_THE TASK_: The answer is the line that contains "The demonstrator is" followed by every later line of the entries below, each repeated exactly, and nothing else.

_THE RECORDS_:
= Beginning of Section =

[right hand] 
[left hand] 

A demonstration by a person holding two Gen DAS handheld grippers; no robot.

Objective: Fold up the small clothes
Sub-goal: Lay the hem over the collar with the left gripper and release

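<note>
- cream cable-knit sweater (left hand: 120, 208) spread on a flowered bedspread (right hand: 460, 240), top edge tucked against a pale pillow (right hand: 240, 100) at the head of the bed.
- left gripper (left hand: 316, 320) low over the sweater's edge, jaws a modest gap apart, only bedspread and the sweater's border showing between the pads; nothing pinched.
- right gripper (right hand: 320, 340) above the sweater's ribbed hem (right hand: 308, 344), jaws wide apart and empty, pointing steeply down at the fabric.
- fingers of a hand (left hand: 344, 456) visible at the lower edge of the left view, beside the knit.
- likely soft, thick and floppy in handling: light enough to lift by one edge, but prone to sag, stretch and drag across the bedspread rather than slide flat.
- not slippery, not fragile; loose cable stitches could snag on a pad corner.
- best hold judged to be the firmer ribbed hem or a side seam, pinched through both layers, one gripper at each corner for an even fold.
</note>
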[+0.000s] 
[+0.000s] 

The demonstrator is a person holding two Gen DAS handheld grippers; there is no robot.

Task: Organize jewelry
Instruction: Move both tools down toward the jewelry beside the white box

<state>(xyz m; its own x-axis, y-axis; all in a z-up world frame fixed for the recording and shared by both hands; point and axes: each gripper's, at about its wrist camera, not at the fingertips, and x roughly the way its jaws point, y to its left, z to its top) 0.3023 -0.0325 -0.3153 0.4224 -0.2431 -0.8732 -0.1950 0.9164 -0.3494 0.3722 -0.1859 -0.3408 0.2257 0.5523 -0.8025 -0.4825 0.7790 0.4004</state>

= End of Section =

_ANSWER SECTION_:
The demonstrator is a person holding two Gen DAS handheld grippers; there is no robot.

Task: Organize jewelry
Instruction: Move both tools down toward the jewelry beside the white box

<state>(xyz m; its own x-axis, y-axis; all in a z-up world frame fixed for the recording and shared by both hands; point and axes: each gripper's, at about its wrist camera, not at the fingertips, and x roughly the way its jaws point, y to its left, z to its top) 0.3023 -0.0325 -0.3153 0.4224 -0.2431 -0.8732 -0.1950 0.9164 -0.3494 0.3722 -0.1859 -0.3408 0.2257 0.5523 -0.8025 -0.4825 0.7790 0.4004</state>

With that, the output is done.